1. RevPAR is calculated as room revenue divided by the number of
room nights available. Management considers RevPAR to be a
meaningful indicator of hotel operations because it measures the
period-over-period change in room revenues relative to the number
of room nights available. Investors and analysts also use it as a
measure of the Company's operating performance. However, RevPAR is
not a defined measure of operating performance under Canadian
Generally Accepted Accounting Principles ("GAAP"). It is likely
that FHR's calculation of RevPAR is different than the calculations
used by others. 2. Comparable information is considered to be
information for properties that were wholly-owned or fully open
under FHR management for at least the entire current and prior
year. Comparable information also excludes properties under major
renovation that would have a significant adverse effect on the
properties' primary operations. We present these results on a
comparable basis because we believe that doing so provides
investors and management with useful information for evaluating the
period-to-period performance of our hotels. When presenting
comparable information for this quarter, the following properties
have been excluded: Owned hotels ------------ - The Fairmont
Orchid, Hawaii (sold December 2005) - The Fairmont Kea Lani, Maui
(sold July 2004) - The Fairmont Glitter Bay (sold July 2004) - The
Fairmont Southampton (reopened April 2004 after hurricane damage
repairs) Fairmont Managed Hotels ----------------------- - The
Fairmont Southampton (reopened April 2004 after hurricane damage
repairs) - Fairmont Monte Carlo (assumed management December 2004)
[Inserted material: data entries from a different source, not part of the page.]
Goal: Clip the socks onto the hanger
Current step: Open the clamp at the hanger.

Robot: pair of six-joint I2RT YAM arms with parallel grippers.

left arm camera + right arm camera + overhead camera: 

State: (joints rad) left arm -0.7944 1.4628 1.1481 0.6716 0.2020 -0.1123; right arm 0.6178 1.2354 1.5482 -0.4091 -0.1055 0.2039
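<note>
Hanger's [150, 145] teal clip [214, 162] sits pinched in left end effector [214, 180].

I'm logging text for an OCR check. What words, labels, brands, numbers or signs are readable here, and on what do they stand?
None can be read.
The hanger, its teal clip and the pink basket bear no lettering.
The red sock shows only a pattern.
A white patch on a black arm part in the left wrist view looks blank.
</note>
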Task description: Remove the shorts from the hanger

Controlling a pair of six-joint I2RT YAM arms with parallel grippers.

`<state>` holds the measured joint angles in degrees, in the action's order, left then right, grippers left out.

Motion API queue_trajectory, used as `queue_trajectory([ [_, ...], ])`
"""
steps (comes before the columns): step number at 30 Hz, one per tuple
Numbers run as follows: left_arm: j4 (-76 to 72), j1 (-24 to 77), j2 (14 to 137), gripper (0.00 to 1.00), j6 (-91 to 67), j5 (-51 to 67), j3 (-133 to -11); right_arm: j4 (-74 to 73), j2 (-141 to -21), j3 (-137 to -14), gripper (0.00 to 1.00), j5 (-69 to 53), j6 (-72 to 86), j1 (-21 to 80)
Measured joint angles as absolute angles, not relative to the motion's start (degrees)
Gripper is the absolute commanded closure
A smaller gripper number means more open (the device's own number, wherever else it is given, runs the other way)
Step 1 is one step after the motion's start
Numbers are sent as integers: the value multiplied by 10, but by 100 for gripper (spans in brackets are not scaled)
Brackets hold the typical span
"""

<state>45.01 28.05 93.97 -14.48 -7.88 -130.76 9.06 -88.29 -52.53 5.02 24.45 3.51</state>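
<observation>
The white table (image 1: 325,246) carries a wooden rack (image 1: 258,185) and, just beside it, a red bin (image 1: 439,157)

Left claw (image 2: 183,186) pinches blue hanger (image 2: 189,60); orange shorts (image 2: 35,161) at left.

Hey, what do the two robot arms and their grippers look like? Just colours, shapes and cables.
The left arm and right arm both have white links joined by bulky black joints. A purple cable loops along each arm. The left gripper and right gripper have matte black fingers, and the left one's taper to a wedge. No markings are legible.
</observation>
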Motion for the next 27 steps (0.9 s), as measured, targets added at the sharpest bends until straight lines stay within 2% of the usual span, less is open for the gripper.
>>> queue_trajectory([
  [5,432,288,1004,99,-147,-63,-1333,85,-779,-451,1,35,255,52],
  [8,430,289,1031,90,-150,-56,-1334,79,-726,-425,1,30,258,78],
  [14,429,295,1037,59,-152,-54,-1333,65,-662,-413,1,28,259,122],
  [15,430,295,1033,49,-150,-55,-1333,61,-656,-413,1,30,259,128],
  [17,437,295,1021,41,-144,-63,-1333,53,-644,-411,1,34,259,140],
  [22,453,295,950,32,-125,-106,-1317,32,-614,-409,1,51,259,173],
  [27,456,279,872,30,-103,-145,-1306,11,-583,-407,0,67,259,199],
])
- The Savoy, A Fairmont Hotel (assumed management January 2005) -
The Plaza (ceased management April 2005) - The Norfolk Hotel, Mount
Kenya Safari Club, The Aberdare Country Club, The Ark and the Mara
Safari Club (assumed management May 2005) - The Fairmont Glitter
Bay (ceased management June 2005) - Fairmont Newport Beach (assumed
management July 2005) - The Fairmont New Orleans (closed in
September 2005 due to hurricane damage) Delta Managed Hotels
-------------------- - Delta Meadowvale (assumed management
September 2004) - Delta franchised properties 3. EBITDA is defined
as earnings before interest, taxes and amortization. Management
considers EBITDA to be a meaningful indicator of operations and
uses it as the primary measure to assess the operating performance
of the Company's business segments. EBITDA provides us with an
understanding of the Company's operating results before the impact
of investing and financing transactions and income taxes. It also
facilitates comparisons between the Company and its competitors.
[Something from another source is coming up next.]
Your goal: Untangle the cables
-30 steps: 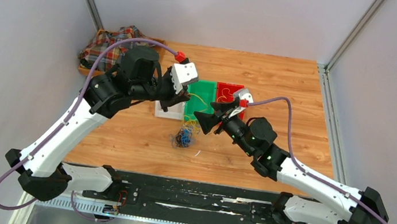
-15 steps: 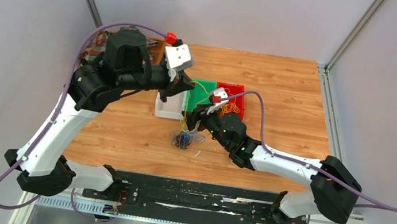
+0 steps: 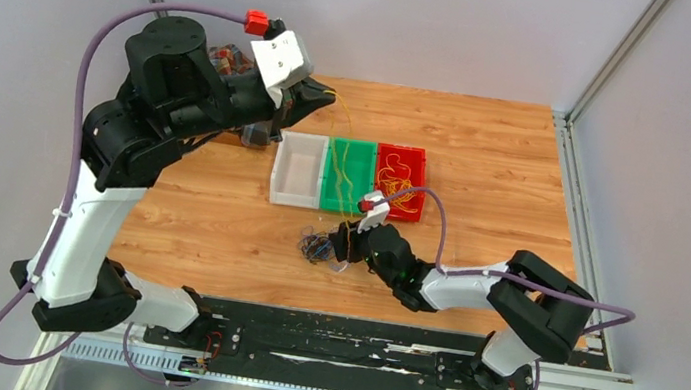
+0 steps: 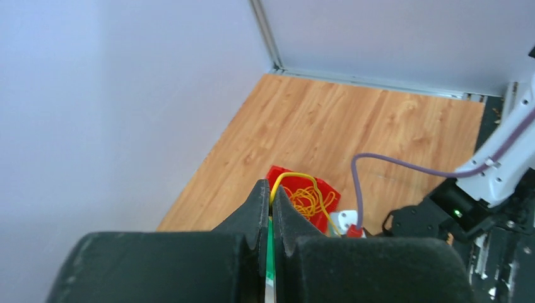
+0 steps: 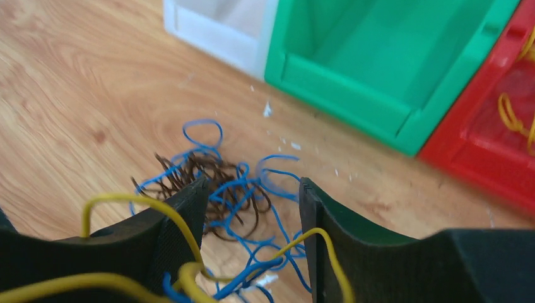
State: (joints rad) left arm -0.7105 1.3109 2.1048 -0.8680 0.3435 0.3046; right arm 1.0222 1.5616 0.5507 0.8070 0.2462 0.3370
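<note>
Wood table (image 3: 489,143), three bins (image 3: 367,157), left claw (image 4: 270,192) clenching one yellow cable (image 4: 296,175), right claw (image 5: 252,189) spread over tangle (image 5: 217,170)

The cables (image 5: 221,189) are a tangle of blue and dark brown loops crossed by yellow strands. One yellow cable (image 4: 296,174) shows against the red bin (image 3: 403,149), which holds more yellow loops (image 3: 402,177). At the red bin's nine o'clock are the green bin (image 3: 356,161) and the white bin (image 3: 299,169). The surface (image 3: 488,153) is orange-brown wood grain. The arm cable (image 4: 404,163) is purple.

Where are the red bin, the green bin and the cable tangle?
red bin (image 5: 473,161): right wrist view, near wall.
green bin (image 5: 340,95): right wrist view, near wall.
cable tangle (image 5: 230,189): right wrist view, knotted middle.
</note>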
Management adjusts EBITDA when evaluating operating performance
because it believes that the inclusion or exclusion of certain
items such as gains and losses on asset sales and other
non-operating items, is necessary to provide a more accurate
measure of our core business operating results. It is also a means
to evaluate period-over-period results. We adjust our reported
EBITDA, as set forth above, for certain items and refer to this
measure as Adjusted EBITDA. The principal adjustments we make are
to eliminate (i) gains and losses from asset sales; (ii)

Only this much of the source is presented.